WHAT TO PRODUCE: Would you please give all the lines below again, exactly as they stand?

[Records from a data collection]
[Start of Attachment]
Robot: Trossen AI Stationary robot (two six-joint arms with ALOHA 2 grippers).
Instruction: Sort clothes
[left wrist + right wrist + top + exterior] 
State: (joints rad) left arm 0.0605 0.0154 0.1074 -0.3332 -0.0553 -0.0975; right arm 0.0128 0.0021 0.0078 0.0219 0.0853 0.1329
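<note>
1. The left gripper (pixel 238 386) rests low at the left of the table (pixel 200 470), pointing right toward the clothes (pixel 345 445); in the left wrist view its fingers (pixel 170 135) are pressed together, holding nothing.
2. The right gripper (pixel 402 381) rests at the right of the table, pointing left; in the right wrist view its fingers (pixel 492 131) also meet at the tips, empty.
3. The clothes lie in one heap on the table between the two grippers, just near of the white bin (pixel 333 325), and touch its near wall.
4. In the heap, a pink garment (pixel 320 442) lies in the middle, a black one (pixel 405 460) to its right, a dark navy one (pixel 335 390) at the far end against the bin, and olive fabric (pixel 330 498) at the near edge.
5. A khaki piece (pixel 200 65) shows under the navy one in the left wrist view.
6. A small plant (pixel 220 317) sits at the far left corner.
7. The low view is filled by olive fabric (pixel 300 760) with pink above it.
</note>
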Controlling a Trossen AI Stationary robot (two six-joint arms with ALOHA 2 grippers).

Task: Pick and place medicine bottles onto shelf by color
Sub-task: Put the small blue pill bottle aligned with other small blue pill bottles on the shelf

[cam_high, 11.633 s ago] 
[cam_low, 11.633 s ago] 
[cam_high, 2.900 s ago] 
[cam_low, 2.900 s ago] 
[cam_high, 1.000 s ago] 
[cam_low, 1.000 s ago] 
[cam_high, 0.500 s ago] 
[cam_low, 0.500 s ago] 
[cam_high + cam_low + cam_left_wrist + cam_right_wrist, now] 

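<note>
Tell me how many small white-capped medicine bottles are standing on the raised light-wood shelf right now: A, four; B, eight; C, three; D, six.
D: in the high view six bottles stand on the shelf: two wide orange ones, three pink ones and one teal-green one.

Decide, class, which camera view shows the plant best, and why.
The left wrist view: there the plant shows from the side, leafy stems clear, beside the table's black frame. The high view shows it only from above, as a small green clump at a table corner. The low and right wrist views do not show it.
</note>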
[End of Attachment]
PROBLEM SOLUTION:
Robot: Trossen AI Stationary robot (two six-joint arms with ALOHA 2 grippers).
Instruction: Sort clothes
[left wrist + right wrist + top + exterior] 
State: (joints rad) left arm 0.0605 0.0154 0.1074 -0.3332 -0.0553 -0.0975; right arm 0.0128 0.0021 0.0078 0.0219 0.0853 0.1329
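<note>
1. The left gripper (pixel 238 386) rests low at the left of the table (pixel 200 470), pointing right toward the clothes (pixel 345 445); in the left wrist view its fingers (pixel 170 135) are pressed together, holding nothing.
2. The right gripper (pixel 402 381) rests at the right of the table, pointing left; in the right wrist view its fingers (pixel 492 131) also meet at the tips, empty.
3. The clothes lie in one heap on the table between the two grippers, just near of the white bin (pixel 333 325), and touch its near wall.
4. In the heap, a pink garment (pixel 320 442) lies in the middle, a black one (pixel 405 460) to its right, a dark navy one (pixel 335 390) at the far end against the bin, and olive fabric (pixel 330 498) at the near edge.
5. A khaki piece (pixel 200 65) shows under the navy one in the left wrist view.
6. A small plant (pixel 220 317) sits at the far left corner.
7. The low view is filled by olive fabric (pixel 300 760) with pink above it.
</note>
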Controlling a Trossen AI Stationary robot (two six-joint arms with ALOHA 2 grippers).

Task: Pick and place medicine bottles onto shelf by color
Sub-task: Put the small blue pill bottle aligned with other small blue pill bottles on the shelf

[cam_high, 11.633 s ago] 
[cam_low, 11.633 s ago] 
[cam_high, 2.900 s ago] 
[cam_low, 2.900 s ago] 
[cam_high, 1.000 s ago] 
[cam_low, 1.000 s ago] 
[cam_high, 0.500 s ago] 
[cam_low, 0.500 s ago] 
[cam_high + cam_low + cam_left_wrist + cam_right_wrist, now] 

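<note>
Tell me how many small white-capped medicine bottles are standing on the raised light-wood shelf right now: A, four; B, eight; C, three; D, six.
D: in the high view six bottles stand on the shelf: two wide orange ones, three pink ones and one teal-green one.

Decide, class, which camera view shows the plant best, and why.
The left wrist view: there the plant shows from the side, leafy stems clear, beside the table's black frame. The high view shows it only from above, as a small green clump at a table corner. The low and right wrist views do not show it.
</note>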

What has been written here completes the answer.